Notes from TedxDePaul 2013

I’ll be updating this post with notes from each speaker at  TedXDePaul 2013, held today at the Museum of Contemporary Art, hosted by Daniel Gurivech. I don’t speak until the second set, but will take notes for as many speakers as I can all day.


Rules: I will revise and update all day long, cleaning up links and sloppy grammar.


Dan said two there are two kinds of people: creators and curators, which was the theme for the day.


Then an unnamed warm up team came out: They were unexpected and excellent. Dan’s opening was short and cold, but they walked through the speaker list making safe jokes, warming up the crowd. An unexpectedly good choice of curation [If you know their names, as they're not on the program, please leave a comment]


Scott Schuman, The Satorialist

He briefly described his work and blog, but walked through a series of photographs mostly by others, but some by him, and what they mean to him. He expressed that photography is a quiet act and its a surprise to go out and talk to large groups like this. He grew up by reading fashion magazines, which he thinks trained his eyes for how to see.


When he moved to Brooklyn from Indiana, he didn’t know anyone. Walking on Atlantic avenue, he saw a postcard of a couple on a boat and it moved him. It had an emotional effect. The first real photographic images he bought. He talked through a series of images and what they meant to him. He likes to think his images start a story. Good photographs don’t tell you everything.


Photographs lose their initial meaning over time. They are taken in one context for one reason, but live on, and take on meanings, often superficial ones, by those who come later who do not know the context.


It was hard to catch the names of all the photographers he mentioned. They included Bresson, Bruce Davidson, Helen Levitt, Lartigue, Slim Aarons, Edward Weston (whose diary he referenced)  and several others.

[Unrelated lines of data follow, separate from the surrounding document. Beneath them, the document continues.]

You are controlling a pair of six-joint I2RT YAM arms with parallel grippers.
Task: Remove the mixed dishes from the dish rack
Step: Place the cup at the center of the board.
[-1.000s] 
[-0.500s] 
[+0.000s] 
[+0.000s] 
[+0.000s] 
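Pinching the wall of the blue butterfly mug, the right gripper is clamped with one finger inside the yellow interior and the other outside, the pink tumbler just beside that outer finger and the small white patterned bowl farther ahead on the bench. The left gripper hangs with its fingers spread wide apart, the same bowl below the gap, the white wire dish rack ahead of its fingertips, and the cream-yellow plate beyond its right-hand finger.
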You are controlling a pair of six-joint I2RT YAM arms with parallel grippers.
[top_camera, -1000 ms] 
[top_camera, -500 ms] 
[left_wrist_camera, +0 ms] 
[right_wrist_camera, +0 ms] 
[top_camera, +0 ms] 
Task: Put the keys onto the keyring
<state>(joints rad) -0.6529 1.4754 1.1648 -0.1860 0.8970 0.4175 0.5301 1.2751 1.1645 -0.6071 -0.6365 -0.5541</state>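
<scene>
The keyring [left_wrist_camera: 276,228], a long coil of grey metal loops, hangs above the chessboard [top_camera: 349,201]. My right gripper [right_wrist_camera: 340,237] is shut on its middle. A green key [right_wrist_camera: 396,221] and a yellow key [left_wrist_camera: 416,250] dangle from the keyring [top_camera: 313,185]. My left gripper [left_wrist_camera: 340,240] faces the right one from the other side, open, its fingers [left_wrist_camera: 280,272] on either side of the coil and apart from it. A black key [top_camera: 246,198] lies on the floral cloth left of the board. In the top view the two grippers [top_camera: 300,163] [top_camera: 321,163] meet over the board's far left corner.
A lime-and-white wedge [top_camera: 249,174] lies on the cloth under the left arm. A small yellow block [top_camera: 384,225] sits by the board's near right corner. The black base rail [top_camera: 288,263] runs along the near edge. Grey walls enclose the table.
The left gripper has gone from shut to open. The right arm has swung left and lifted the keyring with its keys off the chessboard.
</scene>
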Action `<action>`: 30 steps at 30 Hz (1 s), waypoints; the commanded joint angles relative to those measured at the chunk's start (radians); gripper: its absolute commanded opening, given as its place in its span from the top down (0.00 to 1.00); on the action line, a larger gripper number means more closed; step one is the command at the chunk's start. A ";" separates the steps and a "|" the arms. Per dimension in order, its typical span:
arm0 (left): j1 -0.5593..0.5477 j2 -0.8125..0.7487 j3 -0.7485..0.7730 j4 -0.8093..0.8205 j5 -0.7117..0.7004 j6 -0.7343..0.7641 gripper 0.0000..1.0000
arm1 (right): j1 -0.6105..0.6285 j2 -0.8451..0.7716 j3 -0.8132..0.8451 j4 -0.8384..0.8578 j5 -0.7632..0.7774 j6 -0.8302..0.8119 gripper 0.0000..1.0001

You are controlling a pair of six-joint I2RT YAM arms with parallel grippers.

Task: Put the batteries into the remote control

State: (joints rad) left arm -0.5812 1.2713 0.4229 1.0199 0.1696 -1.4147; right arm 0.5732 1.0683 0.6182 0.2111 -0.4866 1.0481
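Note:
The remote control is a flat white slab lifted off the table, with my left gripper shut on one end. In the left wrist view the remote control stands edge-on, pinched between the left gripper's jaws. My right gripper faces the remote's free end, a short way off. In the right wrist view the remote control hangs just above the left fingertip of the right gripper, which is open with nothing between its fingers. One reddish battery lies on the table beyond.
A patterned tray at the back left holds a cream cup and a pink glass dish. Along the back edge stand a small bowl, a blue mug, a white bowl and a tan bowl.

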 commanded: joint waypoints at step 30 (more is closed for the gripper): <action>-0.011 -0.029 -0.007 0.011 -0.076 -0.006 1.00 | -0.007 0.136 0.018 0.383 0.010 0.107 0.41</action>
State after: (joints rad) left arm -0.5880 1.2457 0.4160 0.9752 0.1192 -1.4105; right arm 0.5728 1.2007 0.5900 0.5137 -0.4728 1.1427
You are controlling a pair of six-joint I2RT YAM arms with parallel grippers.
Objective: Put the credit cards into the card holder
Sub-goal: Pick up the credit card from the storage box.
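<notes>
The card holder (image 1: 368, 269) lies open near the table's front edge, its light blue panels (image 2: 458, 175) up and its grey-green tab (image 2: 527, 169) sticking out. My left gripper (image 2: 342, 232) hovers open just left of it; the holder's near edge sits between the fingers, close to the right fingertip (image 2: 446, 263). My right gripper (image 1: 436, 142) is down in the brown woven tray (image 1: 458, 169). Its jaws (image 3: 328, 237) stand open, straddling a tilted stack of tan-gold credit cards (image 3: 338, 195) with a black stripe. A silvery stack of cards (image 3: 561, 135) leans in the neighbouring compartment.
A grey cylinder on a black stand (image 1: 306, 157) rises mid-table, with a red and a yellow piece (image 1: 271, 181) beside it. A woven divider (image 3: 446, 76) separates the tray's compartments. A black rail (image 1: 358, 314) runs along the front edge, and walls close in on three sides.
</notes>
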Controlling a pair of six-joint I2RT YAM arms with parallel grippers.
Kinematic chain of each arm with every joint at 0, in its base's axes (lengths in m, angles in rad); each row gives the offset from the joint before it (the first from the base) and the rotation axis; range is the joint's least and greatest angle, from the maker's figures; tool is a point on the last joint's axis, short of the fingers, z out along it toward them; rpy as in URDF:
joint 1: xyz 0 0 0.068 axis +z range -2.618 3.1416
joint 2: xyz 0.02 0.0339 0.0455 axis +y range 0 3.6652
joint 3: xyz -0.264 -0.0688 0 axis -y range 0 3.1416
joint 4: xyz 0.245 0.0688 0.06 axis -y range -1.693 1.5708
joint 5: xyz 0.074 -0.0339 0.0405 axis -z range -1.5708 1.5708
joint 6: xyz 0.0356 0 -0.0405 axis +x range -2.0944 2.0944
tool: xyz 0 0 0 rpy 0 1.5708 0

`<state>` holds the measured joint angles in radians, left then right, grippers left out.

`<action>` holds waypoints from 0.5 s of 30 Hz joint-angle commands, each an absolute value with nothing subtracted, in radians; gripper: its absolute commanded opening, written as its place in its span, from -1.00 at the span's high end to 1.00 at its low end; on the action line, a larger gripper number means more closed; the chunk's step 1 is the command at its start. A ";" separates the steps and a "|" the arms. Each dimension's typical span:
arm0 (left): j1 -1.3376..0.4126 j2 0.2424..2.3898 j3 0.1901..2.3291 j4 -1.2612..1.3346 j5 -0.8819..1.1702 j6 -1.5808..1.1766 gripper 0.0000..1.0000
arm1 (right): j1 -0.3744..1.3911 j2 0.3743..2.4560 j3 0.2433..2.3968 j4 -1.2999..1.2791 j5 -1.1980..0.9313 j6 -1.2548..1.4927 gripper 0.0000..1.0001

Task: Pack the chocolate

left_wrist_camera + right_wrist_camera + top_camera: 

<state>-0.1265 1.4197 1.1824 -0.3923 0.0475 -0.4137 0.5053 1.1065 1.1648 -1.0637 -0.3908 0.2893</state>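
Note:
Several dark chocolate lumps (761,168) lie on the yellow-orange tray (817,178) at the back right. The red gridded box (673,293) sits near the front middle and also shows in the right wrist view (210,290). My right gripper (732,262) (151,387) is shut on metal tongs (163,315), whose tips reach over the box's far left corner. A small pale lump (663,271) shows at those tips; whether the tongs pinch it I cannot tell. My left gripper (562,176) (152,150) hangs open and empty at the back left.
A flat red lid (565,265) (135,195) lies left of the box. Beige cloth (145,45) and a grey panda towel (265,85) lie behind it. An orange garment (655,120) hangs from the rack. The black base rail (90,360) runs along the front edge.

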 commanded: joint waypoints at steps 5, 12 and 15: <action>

“The truth of a photograph is less interesting than the romance… allowing the romance is sometimes the most interesting part [as a photographer]”


He told a story of following a young woman on a bicycle, while on a bicycle, trying to time it right. And he worked hard to find the right angle and exposure, while moving. And later he realized a detail he’d missed: she had a metal right leg. A powerful detail that was entirely circumstance.


He wonders what photograph wil mean with digital photography and tumblrs, and the digital natives who don’t know what photography used to mean as an expensive, physical object, rather than cheap, easy, fast digital photography. Images on the internet are so easy to share that it makes the images themselves mean something else. He thinks it’s fascinating, unlike photographers of the past, that modern photographers can capture in the present, and 5 and 100 years from now, how the meaning of a photo has changed for the people looking at it.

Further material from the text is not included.